3. Other Duties of OMC:
OMC shall, at its own expense, provide and supervise the
activities of all administrative and clerical personnel as shall be
required to provide effective corporate administration for the Company,
including the compilation and maintenance of such records with respect
to its operations as may reasonably be required; the preparation and
filing of such reports with respect thereto as shall be required by the
Commission; composition of periodic reports with respect to operations
of the Company for its shareholders; composition of proxy materials for
meetings of the Company's shareholders; and the composition of such
registration statements as may be required by Federal and state
securities laws for continuous public sale of Shares of the Company.
OMC shall, at its own cost and expense, also provide the Company with
adequate office space, facilities and equipment. OMC shall, at its own
expenses, provide such officers for the Company as the Board of
Directors may request.
4. Allocation of Expenses:
All other costs and expenses of the Company not expressly
assumed by OMC under this Agreement, or to be paid by the Distributor
of the Shares of the Company, shall be paid by the Company, including,
but not limited to: (i) interest, taxes and governmental fees; (ii)
brokerage commissions and other expenses incurred in acquiring or
disposing of the portfolio securities and other investments; (iii)

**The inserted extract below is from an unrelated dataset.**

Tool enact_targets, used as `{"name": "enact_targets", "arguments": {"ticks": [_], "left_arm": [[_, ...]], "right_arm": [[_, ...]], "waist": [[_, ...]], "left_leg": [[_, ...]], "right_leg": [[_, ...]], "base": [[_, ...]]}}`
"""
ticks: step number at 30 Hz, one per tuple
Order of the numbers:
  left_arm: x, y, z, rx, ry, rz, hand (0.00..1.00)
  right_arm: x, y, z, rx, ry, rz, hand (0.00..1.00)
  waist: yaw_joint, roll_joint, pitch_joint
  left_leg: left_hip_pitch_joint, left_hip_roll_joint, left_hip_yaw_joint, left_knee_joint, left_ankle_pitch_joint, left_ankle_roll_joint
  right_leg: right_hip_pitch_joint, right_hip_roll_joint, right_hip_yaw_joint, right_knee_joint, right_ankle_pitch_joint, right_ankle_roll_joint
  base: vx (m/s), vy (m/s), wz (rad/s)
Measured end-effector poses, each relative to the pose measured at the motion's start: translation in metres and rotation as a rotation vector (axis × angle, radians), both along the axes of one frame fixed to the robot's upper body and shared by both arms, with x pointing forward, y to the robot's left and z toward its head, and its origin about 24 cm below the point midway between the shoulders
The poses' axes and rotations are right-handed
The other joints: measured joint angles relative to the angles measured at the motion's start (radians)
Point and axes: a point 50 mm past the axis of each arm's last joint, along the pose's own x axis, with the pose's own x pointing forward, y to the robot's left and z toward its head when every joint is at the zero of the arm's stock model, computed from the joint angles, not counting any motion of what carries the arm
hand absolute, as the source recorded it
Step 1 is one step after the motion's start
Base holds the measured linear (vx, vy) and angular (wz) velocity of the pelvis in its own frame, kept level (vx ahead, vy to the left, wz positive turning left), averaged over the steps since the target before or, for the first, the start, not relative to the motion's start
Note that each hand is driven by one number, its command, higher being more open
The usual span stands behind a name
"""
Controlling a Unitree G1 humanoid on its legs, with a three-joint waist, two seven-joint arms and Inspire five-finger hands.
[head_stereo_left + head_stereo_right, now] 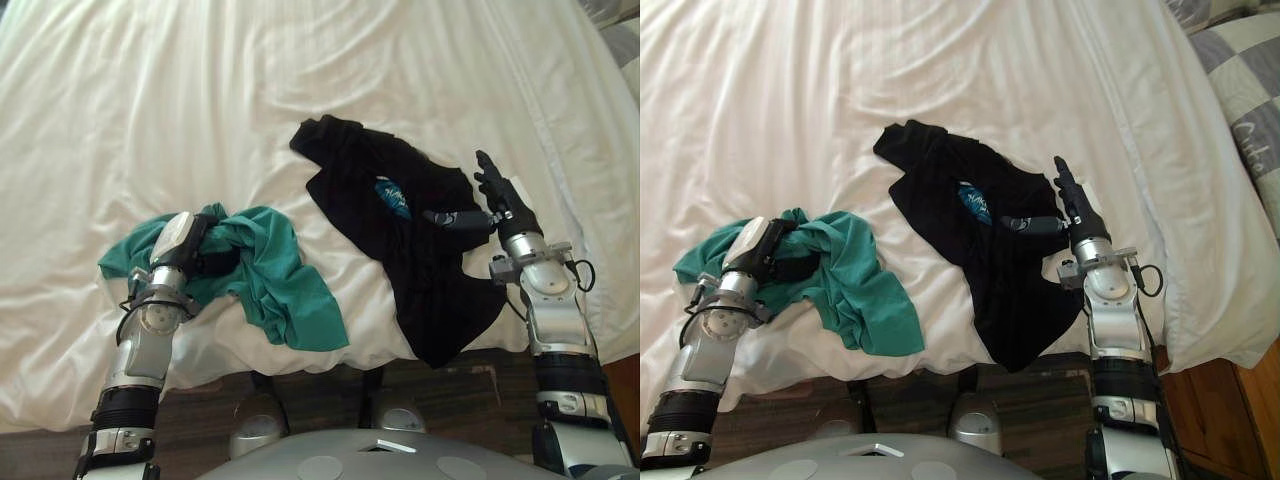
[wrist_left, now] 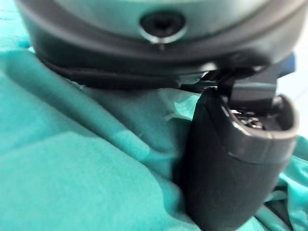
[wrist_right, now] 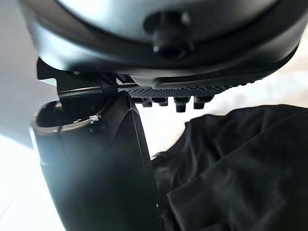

insurance premiums for fidelity and other coverage requisite to its
operations; (iv) compensation and expenses of its Directors other than
those affiliated with OMC; (v) legal and audit expenses; (vi) custodian
and transfer agent fees and expenses; (vii) expenses incident to the
redemption of its Shares; (viii) expenses incident to the issuance of
its Shares against payment therefor by or on behalf of the subscribers
thereto; (ix) fees and expenses, other than as hereinabove provided,
incident to the registration under Federal and state securities laws of
Shares of the Company for public sale; (x) expenses of printing and
mailing reports, notices and proxy materials to shareholders of the
Company; (xi) except as noted above, all other expenses incidental to
holding meetings of the Company's shareholders; and (xii) such
extraordinary non-recurring expenses as may arise, including
litigation, affecting the Company and any legal obligation which the
Company, may have to indemnify its officers and Directors with respect
thereto. Any officers or employees of OMC or any entity controlling,
controlled by, or under common control with OMC who also serve as
officers, Directors or employees of the Company shall not receive any
compensation from the Company thereof for their services.
5. Compensation of OMC:
The Company agrees to pay OMC and OMC agrees to accept as
full compensation for the performance of all functions and duties on
its part to be performed pursuant to the provisions hereof, a fee
computed on the total net asset value of the Company as of the close of
each business day and payable monthly at the annual rate set forth on
Schedule A hereto.
6. Use of Name "Xxxxxxxxxxx" or "Quest For Value":
OMC hereby grants to the Company a royalty-free, non-
exclusive license to use the name "Xxxxxxxxxxx" or "Quest For Value" in
the name of the Company for the duration of this Agreement and any
extensions or renewals thereof. To the extent necessary to protect
OMC's rights to the name "Xxxxxxxxxxx" or "Quest For Value" under
applicable law, such license shall allow OMC to inspect and, subject to
control by the Company's Board, control the nature and quality of
services offered by the Company under such name and may, upon
termination of this Agreement, be terminated by OMC, in which event the
Company shall promptly take whatever action may be necessary to change
its name and discontinue any further use of the name "Xxxxxxxxxxx" or
"Quest For Value" in the name of the Company or otherwise. The name
"Xxxxxxxxxxx" and "Quest For Value" may be used or licensed by OMC in
connection with any of its activities, or licensed by OMC to any other
party.
7. Portfolio Transactions and Brokerage:
(a) OMC (and any Sub Advisor) is authorized, in arranging
the purchase and sale of the portfolio securities and other investments
of the Company to employ or deal with such members of securities or
commodities exchanges, brokers or dealers (hereinafter "broker-
dealers"), including "affiliated" broker-dealers (as that term is
defined in the Investment Company Act), as may, in its best judgment,
implement the policy of the Company to obtain, at reasonable expense,
the "best execution" (prompt and reliable execution at the most
favorable security price obtainable) of the portfolio transactions of
the Company as well as to obtain, consistent with the provisions of
subparagraph (c) of this paragraph 7, the benefit of such investment
information or research as will be of significant assistance to the
performance by OMC of its investment management functions.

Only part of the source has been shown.